▸ DESCRIPTION OF THE TASK:
The lines to reproduce from the material below are those from the one containing "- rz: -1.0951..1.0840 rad" through the one containing "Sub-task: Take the", both included; write them out exactly and add nothing.

▸ RECORDS FOR THE TASK:
________________________

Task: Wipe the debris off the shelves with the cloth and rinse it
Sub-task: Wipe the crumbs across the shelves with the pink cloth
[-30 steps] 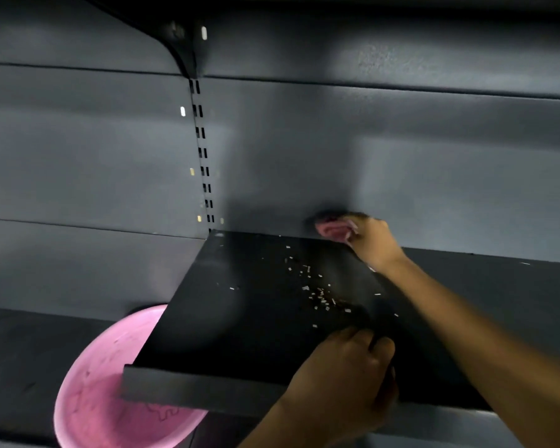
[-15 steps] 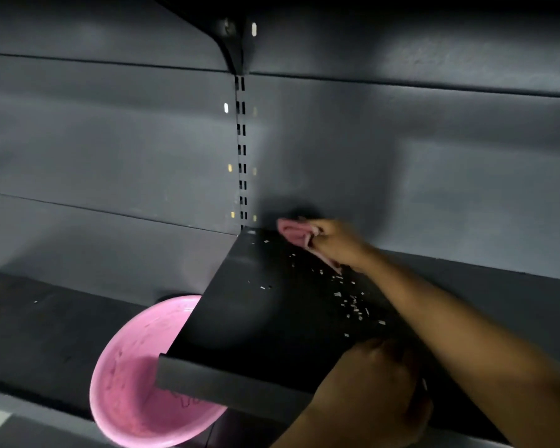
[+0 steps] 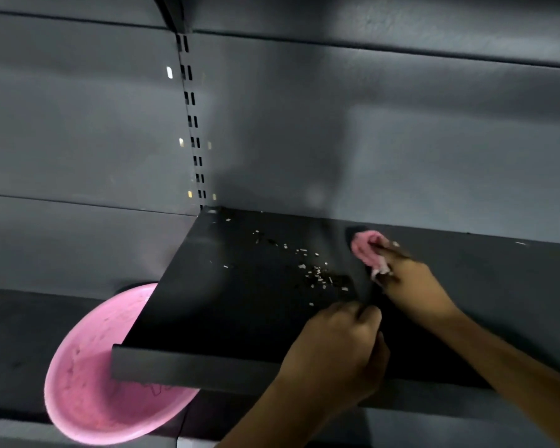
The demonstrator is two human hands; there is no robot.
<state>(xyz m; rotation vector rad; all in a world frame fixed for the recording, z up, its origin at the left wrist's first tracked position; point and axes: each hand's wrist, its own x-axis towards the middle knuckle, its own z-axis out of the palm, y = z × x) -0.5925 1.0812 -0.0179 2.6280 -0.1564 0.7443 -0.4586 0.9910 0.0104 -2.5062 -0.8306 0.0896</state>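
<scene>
So, pink cloth (image 3: 367,250) bunched up and clenched in the right hand (image 3: 411,286), pressed down on the dark shelf (image 3: 240,302) near its back edge, right where it meets the grey back panel (image 3: 369,140). Fingers (image 3: 388,250) of that hand wrapped around the cloth, a pale bit of it poking out underneath.

Pale debris (image 3: 314,273) scattered in a loose diagonal trail just left of the cloth, running from the back left corner toward the middle of the shelf, thickest close to the left hand (image 3: 337,347). A few stray specks off on their own further left.

Left hand curled into a loose fist, resting on the shelf near the front lip, fingers tucked in. Can't tell if anything is held inside it.

Pink basin (image 3: 88,383) sitting on the lower shelf (image 3: 13,334), down and to the left, partly tucked under the upper shelf's front corner. Slotted upright (image 3: 191,124) running up the back panel from the shelf's back left corner. Whole thing pretty dim and a little blurry.
</scene>
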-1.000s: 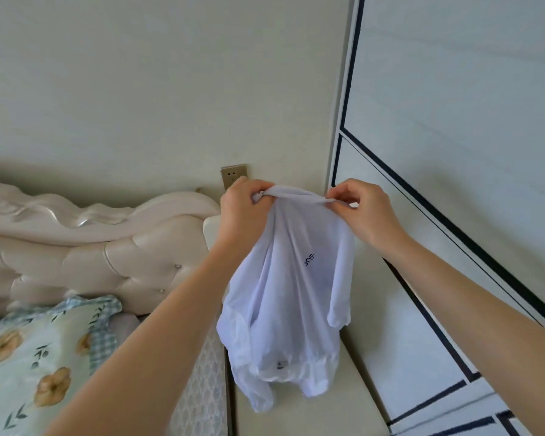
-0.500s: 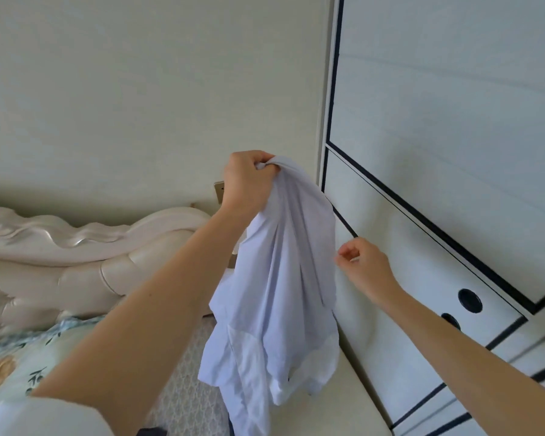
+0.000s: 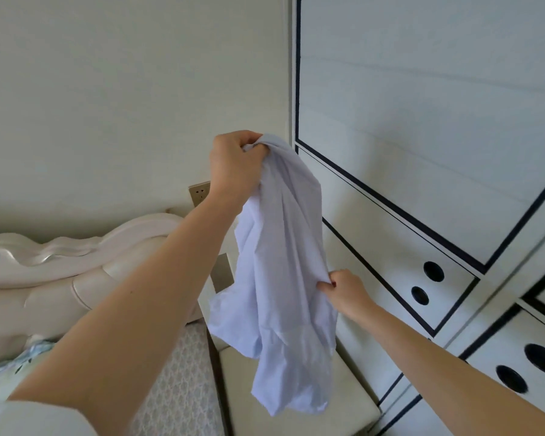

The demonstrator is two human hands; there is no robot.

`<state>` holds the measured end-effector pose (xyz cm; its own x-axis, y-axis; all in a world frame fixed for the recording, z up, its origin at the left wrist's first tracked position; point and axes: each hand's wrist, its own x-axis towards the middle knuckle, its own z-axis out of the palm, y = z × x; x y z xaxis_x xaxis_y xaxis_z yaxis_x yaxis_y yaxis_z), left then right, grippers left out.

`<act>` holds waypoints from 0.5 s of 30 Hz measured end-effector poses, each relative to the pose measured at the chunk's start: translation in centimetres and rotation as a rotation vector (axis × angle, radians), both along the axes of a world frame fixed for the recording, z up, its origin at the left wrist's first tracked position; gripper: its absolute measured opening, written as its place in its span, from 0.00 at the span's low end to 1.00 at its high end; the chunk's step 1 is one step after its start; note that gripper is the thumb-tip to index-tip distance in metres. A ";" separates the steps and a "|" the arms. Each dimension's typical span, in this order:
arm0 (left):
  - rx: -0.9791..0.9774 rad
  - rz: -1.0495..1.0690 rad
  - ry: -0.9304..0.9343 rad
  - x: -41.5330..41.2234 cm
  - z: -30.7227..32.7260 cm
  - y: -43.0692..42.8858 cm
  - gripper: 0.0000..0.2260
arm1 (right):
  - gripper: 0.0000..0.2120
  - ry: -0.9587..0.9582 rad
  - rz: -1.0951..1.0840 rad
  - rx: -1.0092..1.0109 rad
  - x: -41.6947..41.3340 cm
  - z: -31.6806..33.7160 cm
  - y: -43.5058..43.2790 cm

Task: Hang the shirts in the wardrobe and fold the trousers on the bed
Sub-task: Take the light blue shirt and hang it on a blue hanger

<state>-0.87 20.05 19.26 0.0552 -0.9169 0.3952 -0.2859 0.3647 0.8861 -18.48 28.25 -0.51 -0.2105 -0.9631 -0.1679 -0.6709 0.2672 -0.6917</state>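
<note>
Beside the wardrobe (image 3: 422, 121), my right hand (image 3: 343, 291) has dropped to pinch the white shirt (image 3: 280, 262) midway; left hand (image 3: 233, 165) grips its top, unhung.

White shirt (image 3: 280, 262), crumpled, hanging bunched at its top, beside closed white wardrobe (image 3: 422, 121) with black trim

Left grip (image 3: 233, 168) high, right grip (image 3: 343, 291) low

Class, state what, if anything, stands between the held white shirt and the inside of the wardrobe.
The wardrobe door itself: its white panels right of the shirt show no opening in view. The left hand grips the shirt's top, the right hand pinches its edge.
</note>
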 end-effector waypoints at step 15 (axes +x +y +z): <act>0.163 -0.079 -0.164 -3.5 -4.7 0.7 0.12 | 0.15 -0.082 -0.165 -0.440 -5.7 11.9 5.2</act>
<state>-4.40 20.70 14.54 -0.0719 -0.9682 0.2397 -0.4069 0.2479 0.8792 -24.17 33.42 11.39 -0.3693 -0.9014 0.2260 -0.5829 0.0353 -0.8118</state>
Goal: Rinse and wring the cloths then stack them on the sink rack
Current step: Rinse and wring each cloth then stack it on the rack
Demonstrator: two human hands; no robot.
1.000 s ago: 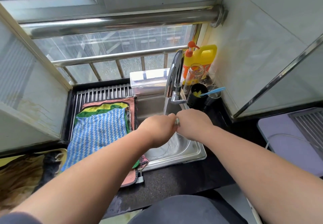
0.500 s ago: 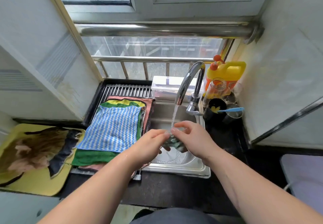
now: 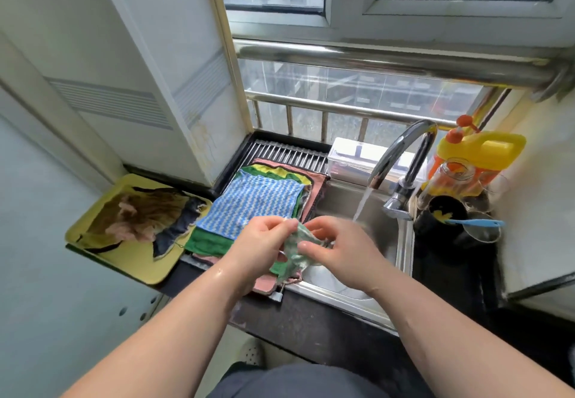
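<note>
As the tap (image 3: 401, 149) runs, hands: two, both over the sink's near left corner. The left hand (image 3: 264, 239) pinches the top of one green cloth (image 3: 298, 247); the right hand (image 3: 342, 251) curls its fingers round the cloth's middle.
Held cloth: crumpled, hanging between the hands above the sink (image 3: 342, 301) rim, just left of the stream and apart from it.
Stack: at least four cloths lie flat on the rack (image 3: 286, 152) left of the sink. A blue cloth (image 3: 252, 205) is on top, with green, yellow and pink layers showing at its edges; the pink one reaches the rack's near edge.
Room: bare bars show along the rack's far edge; the basin lies open right of the hands, under the stream.
Tray: one, yellow (image 3: 130, 265), at the counter's (image 3: 326, 329) left end, holding a brown cloth (image 3: 140, 217) and a dark one, bunched.
Right corner: one yellow bottle (image 3: 485, 152), one jar (image 3: 451, 177), and one black cup (image 3: 441, 214) holding a blue-handled tool (image 3: 476, 223).
Box: one, clear (image 3: 351, 161), at the sink's far edge behind the tap; its contents cannot be told.
</note>
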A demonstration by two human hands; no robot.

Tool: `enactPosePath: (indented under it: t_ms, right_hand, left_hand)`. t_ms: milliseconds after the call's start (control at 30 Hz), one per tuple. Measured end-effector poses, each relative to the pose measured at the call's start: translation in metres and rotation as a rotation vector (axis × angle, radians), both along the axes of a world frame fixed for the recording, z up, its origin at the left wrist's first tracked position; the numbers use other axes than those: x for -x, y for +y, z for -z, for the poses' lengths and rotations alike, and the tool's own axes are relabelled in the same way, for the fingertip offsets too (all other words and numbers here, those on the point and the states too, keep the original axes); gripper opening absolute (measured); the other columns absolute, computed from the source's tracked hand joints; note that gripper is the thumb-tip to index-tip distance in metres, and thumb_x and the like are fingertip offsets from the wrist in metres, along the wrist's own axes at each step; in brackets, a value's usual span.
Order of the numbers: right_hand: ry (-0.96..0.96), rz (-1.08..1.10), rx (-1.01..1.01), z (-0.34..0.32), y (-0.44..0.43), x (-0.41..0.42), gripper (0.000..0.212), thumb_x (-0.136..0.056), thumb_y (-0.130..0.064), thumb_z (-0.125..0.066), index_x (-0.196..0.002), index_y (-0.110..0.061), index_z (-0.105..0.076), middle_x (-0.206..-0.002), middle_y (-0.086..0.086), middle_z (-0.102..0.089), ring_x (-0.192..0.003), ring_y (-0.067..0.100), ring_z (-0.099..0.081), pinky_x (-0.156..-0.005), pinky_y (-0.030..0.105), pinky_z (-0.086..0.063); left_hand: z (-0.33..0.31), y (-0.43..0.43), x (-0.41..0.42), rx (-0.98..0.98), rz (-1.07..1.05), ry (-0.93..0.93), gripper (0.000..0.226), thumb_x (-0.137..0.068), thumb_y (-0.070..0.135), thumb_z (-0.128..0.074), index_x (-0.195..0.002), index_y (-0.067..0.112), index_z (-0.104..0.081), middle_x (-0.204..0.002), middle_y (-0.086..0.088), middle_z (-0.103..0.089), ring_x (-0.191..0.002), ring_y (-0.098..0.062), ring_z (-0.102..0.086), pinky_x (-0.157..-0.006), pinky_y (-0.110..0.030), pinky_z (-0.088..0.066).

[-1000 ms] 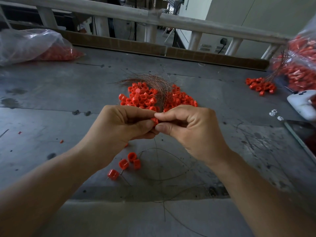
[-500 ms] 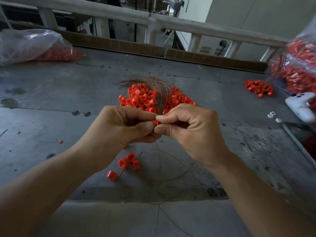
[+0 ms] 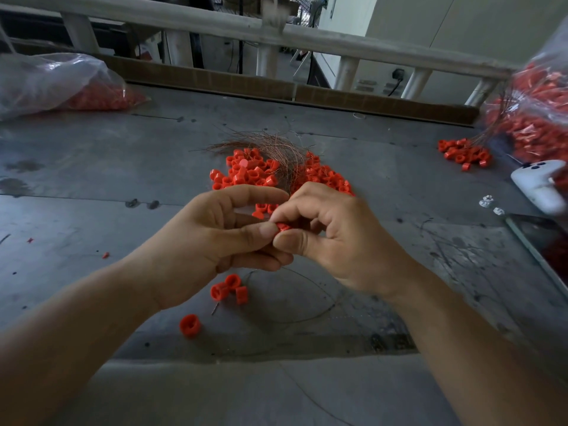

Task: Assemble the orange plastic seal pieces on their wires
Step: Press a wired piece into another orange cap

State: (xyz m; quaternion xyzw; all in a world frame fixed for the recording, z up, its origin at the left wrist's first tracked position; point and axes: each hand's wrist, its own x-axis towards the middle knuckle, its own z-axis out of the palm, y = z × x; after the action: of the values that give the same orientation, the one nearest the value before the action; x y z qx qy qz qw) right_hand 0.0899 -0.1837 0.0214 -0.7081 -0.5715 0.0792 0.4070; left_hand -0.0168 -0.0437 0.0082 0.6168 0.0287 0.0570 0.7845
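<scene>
Since half a second ago the left hand [image 3: 212,241] has lifted its index finger away from the thumb, opening a gap through which the pile behind shows. One orange seal piece [image 3: 283,226] sits between the two thumbs, held above the bench [image 3: 92,179]. The right hand [image 3: 341,241] pinches it, thumb tip below and curled index finger above. From the other side the left thumb tip and the finger behind it close on its left end. Lower left fingers [image 3: 258,263] are clenched under the palm; whether they grip the wire [image 3: 310,279] looping on the bench beneath the hands cannot be told. Four loose pieces [image 3: 229,290] lie on the bench just nearer than the left hand. Beyond the hands lies the pile of seal pieces [image 3: 249,175], a wire bundle [image 3: 276,144] draped across it
</scene>
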Motion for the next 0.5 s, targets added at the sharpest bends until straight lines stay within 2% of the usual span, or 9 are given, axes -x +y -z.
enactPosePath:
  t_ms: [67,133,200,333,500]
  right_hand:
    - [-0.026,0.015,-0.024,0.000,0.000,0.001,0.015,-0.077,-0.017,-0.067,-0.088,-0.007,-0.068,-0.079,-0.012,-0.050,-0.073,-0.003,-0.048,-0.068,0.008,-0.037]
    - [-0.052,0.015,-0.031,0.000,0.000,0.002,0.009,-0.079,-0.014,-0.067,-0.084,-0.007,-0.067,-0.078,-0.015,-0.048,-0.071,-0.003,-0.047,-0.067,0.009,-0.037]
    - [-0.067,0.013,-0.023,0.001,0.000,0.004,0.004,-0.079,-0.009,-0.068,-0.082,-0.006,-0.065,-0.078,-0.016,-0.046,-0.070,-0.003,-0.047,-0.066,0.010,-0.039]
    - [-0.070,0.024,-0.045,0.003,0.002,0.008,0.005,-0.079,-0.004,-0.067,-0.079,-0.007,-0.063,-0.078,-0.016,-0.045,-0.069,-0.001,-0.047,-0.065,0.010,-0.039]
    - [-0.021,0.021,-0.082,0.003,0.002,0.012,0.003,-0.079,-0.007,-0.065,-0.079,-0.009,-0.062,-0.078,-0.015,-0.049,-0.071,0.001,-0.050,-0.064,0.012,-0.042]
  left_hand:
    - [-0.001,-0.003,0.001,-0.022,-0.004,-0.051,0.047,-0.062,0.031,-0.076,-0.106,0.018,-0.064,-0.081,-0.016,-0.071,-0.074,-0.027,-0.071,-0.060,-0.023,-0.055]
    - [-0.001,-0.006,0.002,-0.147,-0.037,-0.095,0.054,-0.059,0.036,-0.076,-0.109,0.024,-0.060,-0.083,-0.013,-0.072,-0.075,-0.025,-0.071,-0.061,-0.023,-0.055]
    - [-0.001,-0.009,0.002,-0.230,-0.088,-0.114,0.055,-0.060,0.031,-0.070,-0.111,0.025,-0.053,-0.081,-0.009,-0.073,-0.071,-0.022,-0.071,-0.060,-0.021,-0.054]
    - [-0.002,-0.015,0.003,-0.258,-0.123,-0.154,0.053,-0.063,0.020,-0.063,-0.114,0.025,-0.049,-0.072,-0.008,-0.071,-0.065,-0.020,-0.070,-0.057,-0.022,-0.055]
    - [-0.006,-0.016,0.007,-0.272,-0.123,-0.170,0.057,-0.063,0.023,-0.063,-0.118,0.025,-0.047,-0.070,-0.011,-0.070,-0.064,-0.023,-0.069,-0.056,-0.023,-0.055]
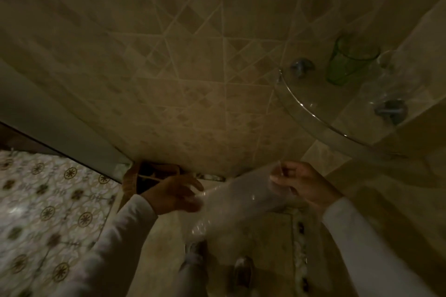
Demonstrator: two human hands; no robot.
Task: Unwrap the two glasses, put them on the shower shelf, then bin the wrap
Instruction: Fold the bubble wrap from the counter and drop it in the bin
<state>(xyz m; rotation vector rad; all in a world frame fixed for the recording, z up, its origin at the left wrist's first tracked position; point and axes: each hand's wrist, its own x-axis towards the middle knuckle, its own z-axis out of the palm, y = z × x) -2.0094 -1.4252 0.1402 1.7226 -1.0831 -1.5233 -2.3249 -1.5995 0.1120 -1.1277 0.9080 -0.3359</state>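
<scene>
Head: wrap [241,202] between left hand [173,196], right hand [306,185].

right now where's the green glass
The green glass stands upper right in the head view, on the corner shelf, just right of a metal bracket.

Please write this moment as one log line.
left hand: holds wrap | right hand: pinches wrap | green glass: upright on shelf | wrap: not binned

The view is dim, yellowish and grainy, soft throughout. Small glints speckle the wrap [241,202] and the shelf [312,115] edge. The left hand [173,196] is motion-blurred. Wide-angle distortion bends the wall tiles [193,55].
</scene>
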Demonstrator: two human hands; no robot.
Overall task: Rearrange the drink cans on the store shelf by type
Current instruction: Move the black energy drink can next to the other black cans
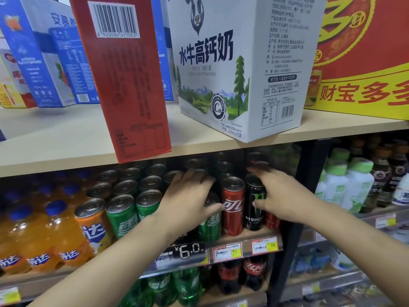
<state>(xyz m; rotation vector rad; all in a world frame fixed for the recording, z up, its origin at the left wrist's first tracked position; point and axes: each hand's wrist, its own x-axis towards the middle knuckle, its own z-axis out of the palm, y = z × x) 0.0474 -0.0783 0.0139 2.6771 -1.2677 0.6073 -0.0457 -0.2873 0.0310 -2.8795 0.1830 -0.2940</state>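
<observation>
Slim cans stand in rows on the middle shelf (247,237). At the front, from the left, are an orange Fanta can (93,222), green Sprite cans (121,216), a red Coca-Cola can (233,207) and a black Monster can (252,218). My left hand (188,196) wraps the top of a green Sprite can (209,224) just left of the red can, fingers behind it and thumb in front. My right hand (281,196) grips the Monster can from its right side. A red can (272,220) shows partly beneath that hand. The back rows lie in shadow.
The upper shelf board (66,138) hangs low over the cans, with a red carton (124,74) and a white milk box (232,63) jutting past its edge. Orange Fanta bottles (44,229) stand at left and white green-capped bottles (354,180) at right. Price tags (190,250) line the rail.
</observation>
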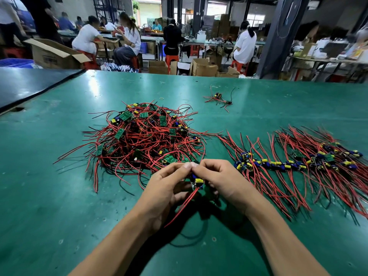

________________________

▸ COMPLETED EXERCISE:
  - rz: -1.0951..1.0840 rad
  - rx: -1.0092..1.0109 rad
  - x: -41.6947..41.3340 cm
  - z: -31.6806..33.7160 cm
  - y: -43.5058..43.2790 cm

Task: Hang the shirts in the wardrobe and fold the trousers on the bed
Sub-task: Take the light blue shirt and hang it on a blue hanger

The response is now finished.